To correlate the course of the TCD findings with the course of the ICP, the lumbar opening pressure (in millimeters of water) was repeatedly measured by lumbar puncture soon after the TCD examinations in three patients. A fourth patient required surgery for external ventricle drainage due to acute hydrocephalus shortly after admission. In this patient the ICP (in millimeters of water) was recorded continuously with the use of an external ventricle drainage system (EVD Set, PFM), with the drip chamber secured approximately 12 cm above the ventricle level. An ICP of 200 mm H2O or less was considered normal.
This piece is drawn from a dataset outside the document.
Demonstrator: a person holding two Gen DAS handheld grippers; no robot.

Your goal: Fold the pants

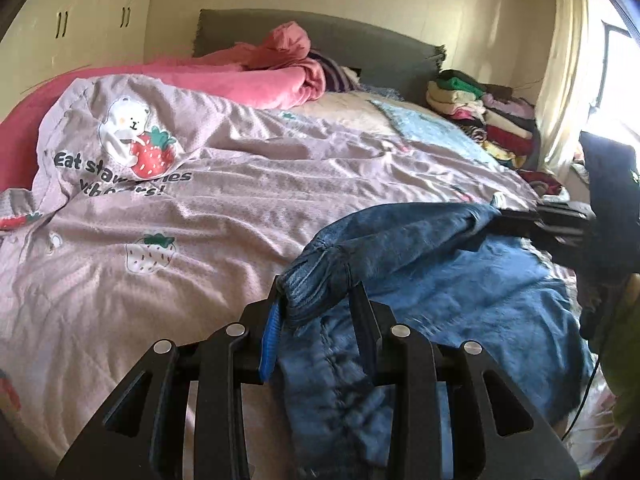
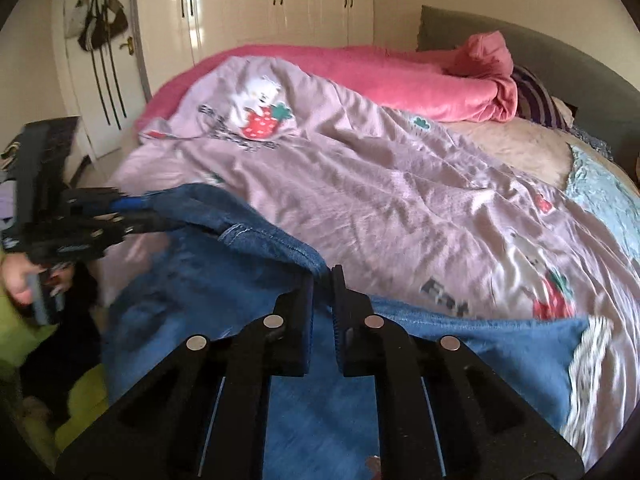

According to our study protocol, the first TCD recordings (TC 2-64, EME) were performed within 12 hours after admission of the patients. This included the bilateral insonation of the MCA (at a depth of 50 to 55 mm) and of the ACA (at a depth of 60 to 70 mm) via the temporal approach above the zygomatic arch and of the ICA (at a depth of 35 to 40 mm) via the submandibular approach according to previously published criteria.17 18 The follow-up TCD examinations included the same recordings and were fixed for days 3, 5, 8, 14, and 21 after admission. Additional TCD recordings on the days between were allowed but not necessary. The maximum systolic velocity (Vsystolic), end-diastolic velocity (Vend-diastolic), and MBV were recorded in each artery after blood velocities of 10 cardiac cycles showed a constant velocity steady state. As a vascular resistance index the PI19 was calculated as follows: PI=(Vsystolic-Vend-diastolic)/MBV. Additionally, the recorded blood velocity waveforms were analyzed according to the absence or presence of the diastolic notch, which was found to be present in blood velocity elevation due to a presumed vasospasm but absent in severely increased blood velocities as a result of hyperemia.20
At the time of each TCD recording, the patients were clinically scored with the use of the GCS.21 Additionally, focal cerebral signs such as hemiparesis, aphasia, neglect syndromes, cortical sensory syndromes, focal seizures, and focal slowing or focal epileptic activity on EEG recordings were recorded separately. Because patients with an uncomplicated course of bacterial meningitis have usually recovered after 3 weeks5 and additionally because most hemodynamic disturbances that occur in bacterial meningitis have normalized within 3 weeks,16 22 we chose day 21 after admission to evaluate the short-term outcome using the GOS, as follows: 1, death; 2, persistent vegetative state; 3, severe neurological deficit; 4, slight neurological deficit; and 5, complete recovery.23
Our control group for the TCD recordings consisted of 69 healthy volunteers (34 men, 35 women; mean±SD age, 44±17 years; range, 17 to 80 years) and has been described previously.18 The mean values of MBV and PI for the MCA are 57±13 cm/s and 0.83±0.15, respectively, and for the ACA are 46±11 cm/s and 0.85±0.20, respectively.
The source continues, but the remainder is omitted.